Mix & Match: Constituting Racialised Communities in UK Stem Cell Donor Recruitment
This paper presents a new Wellcome Trust-funded project starting in 2019 exploring minority ethnicity stem cell donor recruitment in the UK. Using ethnographic and digital methods to explore online and offline efforts by charities and individuals, the project investigates the role of race and notions of “mixed-race” in contemporary biomedicine.
Stem cell transplants are an increasingly common cancer treatment option, but minority ethnicity and mixed-raced people in the UK–as in most of the global north–are far less likely to find matching stem cell donors than their white counterparts. A number of small charities and campaigns (generally led by people themselves racialized as minority ethnicity) seek to address this inequality by organising donor drives and using social media to encourage minority and mixed-raced people to register as stem cell donors
The paper describes the project’s aims to (i) explore how racial difference is mobilised to encourage potentially life-saving acts of donation within minority ethnicity communities, (ii) contribute to understanding how significant ethnic health inequalities are being addressed by small charities and individuals, and (iii) understand how race and notions of heredity are being enacted in a contemporary biomedical context.

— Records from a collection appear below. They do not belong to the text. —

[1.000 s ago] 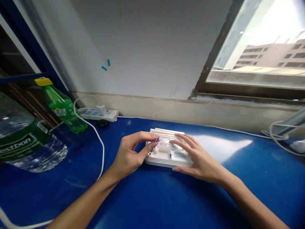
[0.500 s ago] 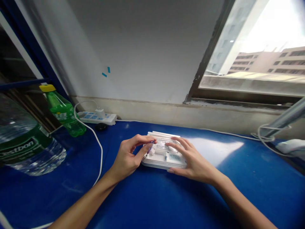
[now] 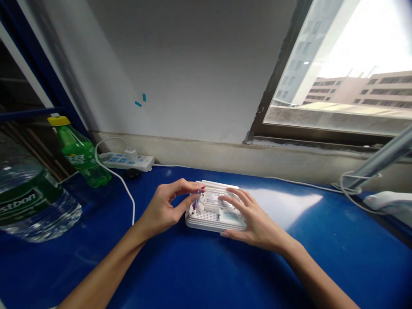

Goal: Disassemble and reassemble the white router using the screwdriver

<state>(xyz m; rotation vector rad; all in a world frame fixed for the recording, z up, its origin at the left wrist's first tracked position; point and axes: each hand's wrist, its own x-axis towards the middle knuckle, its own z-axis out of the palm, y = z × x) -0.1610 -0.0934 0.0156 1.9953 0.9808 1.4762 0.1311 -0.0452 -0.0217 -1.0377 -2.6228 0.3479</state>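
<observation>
I had my left hand (image 3: 162, 208) clenched in a pinch on a small purple piece (image 3: 195, 202), mostly hidden by fingers, kind unclear, my right hand (image 3: 251, 227) lying open on a white vented casing (image 3: 206, 221), which sat on the blue bench (image 3: 289, 266).

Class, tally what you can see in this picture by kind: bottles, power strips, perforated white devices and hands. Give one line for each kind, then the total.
Bottles: 2 (green soda bottle, large water bottle)
Power strips: 1 (white power strip)
Perforated devices: 1 (white perforated plastic device)
Hands: 2 (left hand, right hand)
Total: 6
</observation>
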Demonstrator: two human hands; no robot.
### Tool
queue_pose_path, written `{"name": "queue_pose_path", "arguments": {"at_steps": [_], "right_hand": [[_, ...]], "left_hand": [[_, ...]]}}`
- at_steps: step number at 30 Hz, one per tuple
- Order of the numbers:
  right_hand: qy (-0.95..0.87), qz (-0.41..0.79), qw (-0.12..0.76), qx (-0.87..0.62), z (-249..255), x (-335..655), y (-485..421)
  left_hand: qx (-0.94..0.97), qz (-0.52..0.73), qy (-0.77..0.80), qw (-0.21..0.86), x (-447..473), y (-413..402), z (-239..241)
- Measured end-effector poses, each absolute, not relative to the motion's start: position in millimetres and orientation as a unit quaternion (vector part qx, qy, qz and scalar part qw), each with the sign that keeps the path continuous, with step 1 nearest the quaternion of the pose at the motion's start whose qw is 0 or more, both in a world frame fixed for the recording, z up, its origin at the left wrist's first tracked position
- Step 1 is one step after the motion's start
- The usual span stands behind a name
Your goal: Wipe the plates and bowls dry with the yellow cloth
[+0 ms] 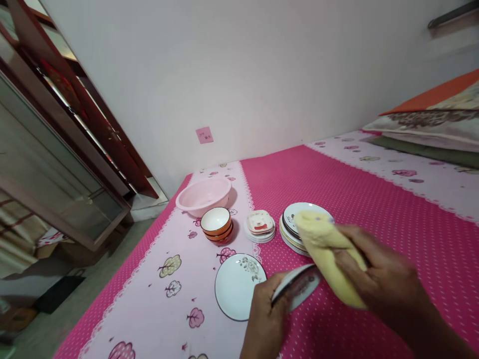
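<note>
Holds a round white plate (304, 290) with dark rim and blurred pattern, tilted steeply, in the left hand (266, 311); grips a bunched, soft yellow cloth (325, 249) in the right hand (379, 271).

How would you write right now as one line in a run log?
left hand: holds tilted dish | right hand: holds yellow cloth | nearby: plate, stacked bowls, pink basin

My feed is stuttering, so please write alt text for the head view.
A person's left grip holds a tilted, dark-rimmed dish and the right grip a yellow cloth, above a pink cover. Nearby are a single plate, stacked bowls, small stacked saucers, stacked plates and a pink basin.
</note>
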State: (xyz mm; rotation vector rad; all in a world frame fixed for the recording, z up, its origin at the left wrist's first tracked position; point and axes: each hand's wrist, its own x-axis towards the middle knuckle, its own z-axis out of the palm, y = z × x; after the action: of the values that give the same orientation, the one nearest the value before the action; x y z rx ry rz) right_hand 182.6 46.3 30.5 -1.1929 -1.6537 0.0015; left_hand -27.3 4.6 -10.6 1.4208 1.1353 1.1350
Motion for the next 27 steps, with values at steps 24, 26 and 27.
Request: {"name": "queue_pose_path", "arguments": {"at_steps": [24,26,27], "right_hand": [[-0.764,0.299,0.316,-0.476,22,177,64],[-0.753,0.317,0.328,-0.473,21,176,66],[-0.748,0.328,0.334,-0.471,20,175,67]], "left_hand": [[0.468,0.528,0.467,0.532,-34,8,-13],[0.400,0.561,0.473,0.549,-36,9,-17],[0.366,0.577,0.474,0.556,-36,9,-18]]}}
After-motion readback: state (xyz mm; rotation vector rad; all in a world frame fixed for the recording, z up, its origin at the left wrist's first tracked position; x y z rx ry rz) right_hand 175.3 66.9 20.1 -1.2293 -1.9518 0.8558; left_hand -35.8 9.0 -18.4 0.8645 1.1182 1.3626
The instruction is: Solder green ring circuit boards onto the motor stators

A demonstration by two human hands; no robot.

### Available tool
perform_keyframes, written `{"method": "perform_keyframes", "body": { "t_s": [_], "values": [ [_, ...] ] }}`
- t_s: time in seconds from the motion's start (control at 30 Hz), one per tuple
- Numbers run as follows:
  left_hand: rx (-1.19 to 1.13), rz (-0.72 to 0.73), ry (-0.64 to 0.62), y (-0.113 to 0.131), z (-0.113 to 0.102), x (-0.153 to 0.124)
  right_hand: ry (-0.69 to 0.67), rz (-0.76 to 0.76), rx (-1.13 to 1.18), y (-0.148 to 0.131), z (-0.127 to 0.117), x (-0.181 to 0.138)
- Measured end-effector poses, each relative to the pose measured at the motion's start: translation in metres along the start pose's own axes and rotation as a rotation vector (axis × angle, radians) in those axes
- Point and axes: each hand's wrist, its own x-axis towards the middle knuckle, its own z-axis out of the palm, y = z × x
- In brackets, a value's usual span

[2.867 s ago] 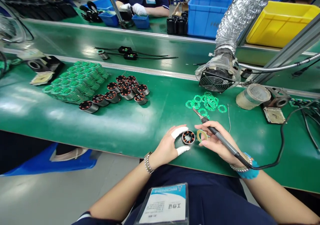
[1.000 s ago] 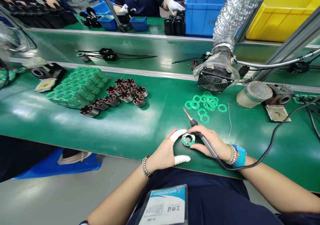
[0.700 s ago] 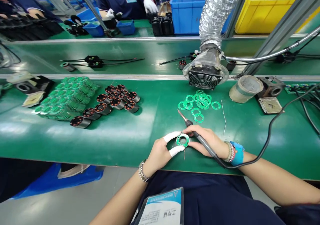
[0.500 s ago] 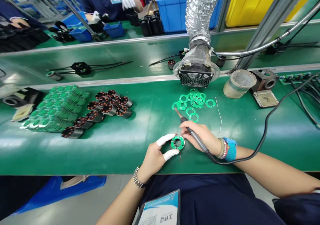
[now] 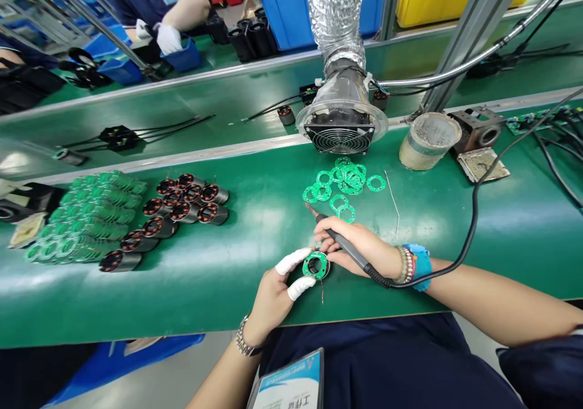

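Note:
My left hand (image 5: 277, 287) wears white finger cots on thumb and forefinger and pinches a small motor stator (image 5: 316, 267) that has a green ring board on top. My right hand (image 5: 359, 248) is closed round a black soldering iron (image 5: 339, 241), lying across the fingers with its tip pointing up and left; its fingertips also touch the stator's right side. Thin copper leads hang below the stator. A heap of loose green ring boards (image 5: 345, 181) lies just beyond my right hand.
Bare stators (image 5: 184, 201) and finished green-topped ones (image 5: 86, 221) lie at the left. A fume fan on a foil duct (image 5: 340, 127), a solder pot (image 5: 428, 141) and a sponge tray (image 5: 483, 166) stand behind. The iron's cable (image 5: 473, 215) trails right. A gloved hand (image 5: 168, 36) works across the belt.
A green ring board has been put on the stator since the first frame. The view has swung and tilted; both hands stay on the stator, with the iron still resting in my right hand.

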Motion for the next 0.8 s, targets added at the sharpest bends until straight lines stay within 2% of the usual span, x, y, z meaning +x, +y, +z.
{"method": "perform_keyframes", "body": {
  "t_s": [0.2,0.5,0.67,0.8],
  "values": [
    [0.021,0.002,-0.006,-0.002,-0.001,-0.001,-0.008,0.009,-0.037,0.012,0.006,-0.002],
    [0.055,-0.018,0.005,-0.002,-0.001,-0.002,0.025,0.094,-0.046,-0.018,0.001,0.006],
    [0.058,-0.002,-0.012,-0.002,-0.001,-0.001,0.074,0.096,-0.099,-0.013,0.007,0.015],
    [0.149,0.042,-0.007,0.000,0.001,-0.002,0.082,0.055,-0.146,-0.013,0.009,0.016]
  ]
}}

Ros undertook her PhD in SATSU from 2012 to 2015. She then moved to the University of Warwick for a Teaching Fellowship in Sociology for a year, before joining the University of Sheffield's Department of Sociological Studies in 2016 as a Research Associate on a digital health self-monitoring project. In 2018, she became a Lecturer in Digital Media and Society in the same department. She has a wider interest in Science and Technology Studies (STS), social theory, race, and health equity.